◆ **REQUIRED ACTION**: The whole listing is to be set down again without alteration.

◆ **INPUT DATA**:
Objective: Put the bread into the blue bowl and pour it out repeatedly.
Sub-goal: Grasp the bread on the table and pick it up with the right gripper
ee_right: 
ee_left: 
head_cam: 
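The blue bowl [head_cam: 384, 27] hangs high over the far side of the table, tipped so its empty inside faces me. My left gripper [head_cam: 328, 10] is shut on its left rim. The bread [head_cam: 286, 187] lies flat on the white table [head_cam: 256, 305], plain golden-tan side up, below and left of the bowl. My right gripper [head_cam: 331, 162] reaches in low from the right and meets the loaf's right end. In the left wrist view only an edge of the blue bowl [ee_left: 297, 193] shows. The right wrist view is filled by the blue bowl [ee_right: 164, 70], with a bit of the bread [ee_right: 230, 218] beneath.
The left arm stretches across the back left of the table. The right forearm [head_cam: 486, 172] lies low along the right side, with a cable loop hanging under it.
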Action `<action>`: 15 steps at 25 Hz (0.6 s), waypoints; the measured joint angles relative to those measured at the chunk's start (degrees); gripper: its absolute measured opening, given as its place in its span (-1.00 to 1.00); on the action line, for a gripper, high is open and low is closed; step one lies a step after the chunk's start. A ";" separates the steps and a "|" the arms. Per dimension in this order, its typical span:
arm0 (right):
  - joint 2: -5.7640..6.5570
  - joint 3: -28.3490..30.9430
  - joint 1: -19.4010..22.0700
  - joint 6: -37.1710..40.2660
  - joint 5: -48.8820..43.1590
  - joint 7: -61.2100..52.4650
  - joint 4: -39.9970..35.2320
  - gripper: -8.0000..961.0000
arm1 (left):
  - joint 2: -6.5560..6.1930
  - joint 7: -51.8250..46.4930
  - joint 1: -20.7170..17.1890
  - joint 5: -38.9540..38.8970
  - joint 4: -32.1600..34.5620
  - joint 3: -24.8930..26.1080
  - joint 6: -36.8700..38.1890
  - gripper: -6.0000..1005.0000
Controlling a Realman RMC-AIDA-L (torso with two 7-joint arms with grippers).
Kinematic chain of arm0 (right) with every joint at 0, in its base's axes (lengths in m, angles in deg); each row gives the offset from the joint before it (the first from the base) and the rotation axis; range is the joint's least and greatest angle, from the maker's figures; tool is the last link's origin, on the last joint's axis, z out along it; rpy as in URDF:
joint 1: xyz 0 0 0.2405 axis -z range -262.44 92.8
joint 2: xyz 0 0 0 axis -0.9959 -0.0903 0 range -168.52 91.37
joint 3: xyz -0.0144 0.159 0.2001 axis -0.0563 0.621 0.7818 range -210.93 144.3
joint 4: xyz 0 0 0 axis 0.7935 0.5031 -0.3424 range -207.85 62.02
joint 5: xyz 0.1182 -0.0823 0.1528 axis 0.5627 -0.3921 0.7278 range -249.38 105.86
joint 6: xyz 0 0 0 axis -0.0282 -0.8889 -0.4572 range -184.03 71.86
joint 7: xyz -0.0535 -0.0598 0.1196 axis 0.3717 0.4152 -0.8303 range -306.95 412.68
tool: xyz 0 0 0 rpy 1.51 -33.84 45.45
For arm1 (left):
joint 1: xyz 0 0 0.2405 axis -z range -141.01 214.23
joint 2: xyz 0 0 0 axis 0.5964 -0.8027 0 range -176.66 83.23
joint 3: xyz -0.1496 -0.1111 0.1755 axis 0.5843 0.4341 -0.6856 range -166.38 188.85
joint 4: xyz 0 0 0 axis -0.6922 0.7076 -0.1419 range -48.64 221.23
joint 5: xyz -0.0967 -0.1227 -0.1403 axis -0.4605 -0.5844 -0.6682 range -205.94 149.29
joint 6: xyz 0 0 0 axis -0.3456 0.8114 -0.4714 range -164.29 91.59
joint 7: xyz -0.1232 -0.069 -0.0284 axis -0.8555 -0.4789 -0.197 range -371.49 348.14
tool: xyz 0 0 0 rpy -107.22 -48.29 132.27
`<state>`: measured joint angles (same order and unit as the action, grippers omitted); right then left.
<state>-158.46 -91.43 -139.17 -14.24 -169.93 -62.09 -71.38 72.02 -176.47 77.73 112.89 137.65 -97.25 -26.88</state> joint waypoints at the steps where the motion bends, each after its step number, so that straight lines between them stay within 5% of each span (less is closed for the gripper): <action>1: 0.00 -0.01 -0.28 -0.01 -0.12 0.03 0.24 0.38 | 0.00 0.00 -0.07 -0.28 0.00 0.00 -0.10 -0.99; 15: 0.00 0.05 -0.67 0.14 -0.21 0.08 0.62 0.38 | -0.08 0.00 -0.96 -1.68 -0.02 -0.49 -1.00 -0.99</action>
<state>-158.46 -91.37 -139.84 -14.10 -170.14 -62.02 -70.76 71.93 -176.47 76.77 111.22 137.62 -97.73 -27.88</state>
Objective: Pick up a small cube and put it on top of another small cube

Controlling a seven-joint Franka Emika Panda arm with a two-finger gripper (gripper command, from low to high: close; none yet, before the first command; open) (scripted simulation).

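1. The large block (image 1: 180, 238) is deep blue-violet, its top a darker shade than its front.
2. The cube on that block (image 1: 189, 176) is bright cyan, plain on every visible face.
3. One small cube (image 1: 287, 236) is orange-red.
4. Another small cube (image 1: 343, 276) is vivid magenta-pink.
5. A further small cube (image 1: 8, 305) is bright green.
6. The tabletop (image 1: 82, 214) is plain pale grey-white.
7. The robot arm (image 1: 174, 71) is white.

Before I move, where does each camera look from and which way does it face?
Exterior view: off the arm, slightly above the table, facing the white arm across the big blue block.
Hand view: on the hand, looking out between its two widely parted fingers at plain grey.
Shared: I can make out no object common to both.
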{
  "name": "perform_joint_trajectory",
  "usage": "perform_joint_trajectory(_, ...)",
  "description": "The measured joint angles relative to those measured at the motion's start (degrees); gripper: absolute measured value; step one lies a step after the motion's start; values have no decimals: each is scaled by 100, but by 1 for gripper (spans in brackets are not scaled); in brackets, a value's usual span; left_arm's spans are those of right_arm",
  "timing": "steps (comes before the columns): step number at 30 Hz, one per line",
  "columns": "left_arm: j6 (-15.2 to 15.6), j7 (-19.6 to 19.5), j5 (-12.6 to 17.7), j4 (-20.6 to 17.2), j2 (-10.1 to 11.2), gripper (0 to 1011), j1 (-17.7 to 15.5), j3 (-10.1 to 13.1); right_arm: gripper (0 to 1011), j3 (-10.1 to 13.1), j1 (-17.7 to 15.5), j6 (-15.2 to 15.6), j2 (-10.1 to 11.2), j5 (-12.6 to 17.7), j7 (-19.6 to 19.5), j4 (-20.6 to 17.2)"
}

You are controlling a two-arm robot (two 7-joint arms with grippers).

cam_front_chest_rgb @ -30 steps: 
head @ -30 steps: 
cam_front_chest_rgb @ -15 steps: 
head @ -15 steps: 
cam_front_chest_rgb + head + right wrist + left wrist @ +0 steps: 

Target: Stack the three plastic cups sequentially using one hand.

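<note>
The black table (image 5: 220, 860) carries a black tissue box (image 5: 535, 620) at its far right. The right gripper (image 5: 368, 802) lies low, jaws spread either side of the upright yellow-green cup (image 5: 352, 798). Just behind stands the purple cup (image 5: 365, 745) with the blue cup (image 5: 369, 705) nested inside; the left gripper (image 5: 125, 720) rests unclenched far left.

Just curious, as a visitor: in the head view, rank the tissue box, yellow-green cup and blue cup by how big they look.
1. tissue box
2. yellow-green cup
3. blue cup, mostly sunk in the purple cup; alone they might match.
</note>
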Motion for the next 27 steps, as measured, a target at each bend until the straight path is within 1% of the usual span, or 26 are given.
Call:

◆ **RESPONSE TO THIS EXERCISE**:
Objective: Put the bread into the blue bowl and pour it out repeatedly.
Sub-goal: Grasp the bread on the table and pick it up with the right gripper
ee_right: 
ee_left: 
head_cam: 
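The blue bowl [head_cam: 384, 27] hangs high over the far side of the table, tipped so its empty inside faces me. My left gripper [head_cam: 328, 10] is shut on its left rim. The bread [head_cam: 286, 187] lies flat on the white table [head_cam: 256, 305], plain golden-tan side up, below and left of the bowl. My right gripper [head_cam: 331, 162] reaches in low from the right and meets the loaf's right end. In the left wrist view only an edge of the blue bowl [ee_left: 297, 193] shows. The right wrist view is filled by the blue bowl [ee_right: 164, 70], with a bit of the bread [ee_right: 230, 218] beneath.
The left arm stretches across the back left of the table. The right forearm [head_cam: 486, 172] lies low along the right side, with a cable loop hanging under it.
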Action `<action>`: 15 steps at 25 Hz (0.6 s), waypoints; the measured joint angles relative to those measured at the chunk's start (degrees); gripper: its absolute measured opening, given as its place in its span (-1.00 to 1.00); on the action line, for a gripper, high is open and low is closed; step one lies a step after the chunk's start. A ";" separates the steps and a "|" the arms. Per dimension in this order, its typical span:
arm0 (right):
  - joint 2: -5.7640..6.5570
  - joint 3: -28.3490..30.9430
  - joint 1: -19.4010..22.0700
  - joint 6: -37.1710..40.2660
  - joint 5: -48.8820..43.1590
  - joint 7: -61.2100..52.4650
  - joint 4: -39.9970..35.2320
  - gripper: -8.0000..961.0000
arm1 (left):
  - joint 2: -6.5560..6.1930
  - joint 7: -51.8250..46.4930
  - joint 1: -20.7170..17.1890
  - joint 5: -38.9540..38.8970
  - joint 4: -32.1600..34.5620
  - joint 3: -24.8930..26.1080
  - joint 6: -36.8700..38.1890
  - gripper: -6.0000..1005.0000
Controlling a Realman RMC-AIDA-L (torso with two 7-joint arms with grippers).
Kinematic chain of arm0 (right) with every joint at 0, in its base's axes (lengths in m, angles in deg); each row gives the offset from the joint before it (the first from the base) and the rotation axis; range is the joint's least and greatest angle, from the maker's figures; tool is the last link's origin, on the last joint's axis, z out along it; rpy as in URDF:
joint 1: xyz 0 0 0.2405 axis -z range -262.44 92.8
joint 2: xyz 0 0 0 axis -0.9959 -0.0903 0 range -168.52 91.37
joint 3: xyz -0.0144 0.159 0.2001 axis -0.0563 0.621 0.7818 range -210.93 144.3
joint 4: xyz 0 0 0 axis 0.7935 0.5031 -0.3424 range -207.85 62.02
joint 5: xyz 0.1182 -0.0823 0.1528 axis 0.5627 -0.3921 0.7278 range -249.38 105.86
joint 6: xyz 0 0 0 axis -0.0282 -0.8889 -0.4572 range -184.03 71.86
joint 7: xyz -0.0535 -0.0598 0.1196 axis 0.3717 0.4152 -0.8303 range -306.95 412.68
tool: xyz 0 0 0 rpy 1.51 -33.84 45.45
For arm1 (left):
joint 1: xyz 0 0 0.2405 axis -z range -141.01 214.23
joint 2: xyz 0 0 0 axis 0.5964 -0.8027 0 range -176.66 83.23
joint 3: xyz -0.1496 -0.1111 0.1755 axis 0.5843 0.4341 -0.6856 range -166.38 188.85
joint 4: xyz 0 0 0 axis -0.6922 0.7076 -0.1419 range -48.64 221.23
joint 5: xyz -0.0967 -0.1227 -0.1403 axis -0.4605 -0.5844 -0.6682 range -205.94 149.29
joint 6: xyz 0 0 0 axis -0.3456 0.8114 -0.4714 range -164.29 91.59
joint 7: xyz -0.1232 -0.069 -0.0284 axis -0.8555 -0.4789 -0.197 range -371.49 348.14
tool: xyz 0 0 0 rpy -107.22 -48.29 132.27
`<state>`: measured joint angles (same order and unit as the action, grippers omitted); right then left.
<state>-158.46 -91.43 -139.17 -14.24 -169.93 -62.09 -71.38 72.02 -176.47 77.73 112.89 137.65 -97.25 -26.88</state> joint waypoints at the steps where the motion bends, each after its step number, so that straight lines between them stay within 5% of each span (less is closed for the gripper): <action>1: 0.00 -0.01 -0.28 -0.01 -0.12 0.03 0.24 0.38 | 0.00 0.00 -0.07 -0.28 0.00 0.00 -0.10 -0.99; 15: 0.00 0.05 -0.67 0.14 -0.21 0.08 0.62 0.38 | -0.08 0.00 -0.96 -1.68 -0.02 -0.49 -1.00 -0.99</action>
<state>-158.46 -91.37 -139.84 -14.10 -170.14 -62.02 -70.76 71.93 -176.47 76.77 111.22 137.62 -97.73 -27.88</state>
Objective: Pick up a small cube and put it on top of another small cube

Controlling a seven-joint Franka Emika Panda arm with a two-finger gripper (gripper command, from low to high: close; none yet, before the first command; open) (scripted simulation).

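1. The large block (image 1: 180, 238) is deep blue-violet, its top a darker shade than its front.
2. The cube on that block (image 1: 189, 176) is bright cyan, plain on every visible face.
3. One small cube (image 1: 287, 236) is orange-red.
4. Another small cube (image 1: 343, 276) is vivid magenta-pink.
5. A further small cube (image 1: 8, 305) is bright green.
6. The tabletop (image 1: 82, 214) is plain pale grey-white.
7. The robot arm (image 1: 174, 71) is white.

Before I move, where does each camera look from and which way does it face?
Exterior view: off the arm, slightly above the table, facing the white arm across the big blue block.
Hand view: on the hand, looking out between its two widely parted fingers at plain grey.
Shared: I can make out no object common to both.
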{
  "name": "perform_joint_trajectory",
  "usage": "perform_joint_trajectory(_, ...)",
  "description": "The measured joint angles relative to those measured at the motion's start (degrees); gripper: absolute measured value; step one lies a step after the motion's start; values have no decimals: each is scaled by 100, but by 1 for gripper (spans in brackets are not scaled); in brackets, a value's usual span; left_arm's spans are those of right_arm",
  "timing": "steps (comes before the columns): step number at 30 Hz, one per line",
  "columns": "left_arm: j6 (-15.2 to 15.6), j7 (-19.6 to 19.5), j5 (-12.6 to 17.7), j4 (-20.6 to 17.2), j2 (-10.1 to 11.2), gripper (0 to 1011), j1 (-17.7 to 15.5), j3 (-10.1 to 13.1); right_arm: gripper (0 to 1011), j3 (-10.1 to 13.1), j1 (-17.7 to 15.5), j6 (-15.2 to 15.6), j2 (-10.1 to 11.2), j5 (-12.6 to 17.7), j7 (-19.6 to 19.5), j4 (-20.6 to 17.2)"
}

You are controlling a two-arm robot (two 7-joint arms with grippers).

cam_front_chest_rgb @ -30 steps: 
head @ -30 steps: 
cam_front_chest_rgb @ -15 steps: 
head @ -15 steps: 
cam_front_chest_rgb + head + right wrist + left wrist @ +0 steps: 

Target: Stack the three plastic cups sequentially using one hand.

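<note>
The black table (image 5: 220, 860) carries a black tissue box (image 5: 535, 620) at its far right. The right gripper (image 5: 368, 802) lies low, jaws spread either side of the upright yellow-green cup (image 5: 352, 798). Just behind stands the purple cup (image 5: 365, 745) with the blue cup (image 5: 369, 705) nested inside; the left gripper (image 5: 125, 720) rests unclenched far left.

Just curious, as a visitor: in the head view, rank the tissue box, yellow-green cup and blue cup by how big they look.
1. tissue box
2. yellow-green cup
3. blue cup, mostly sunk in the purple cup; alone they might match.
</note>
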Motion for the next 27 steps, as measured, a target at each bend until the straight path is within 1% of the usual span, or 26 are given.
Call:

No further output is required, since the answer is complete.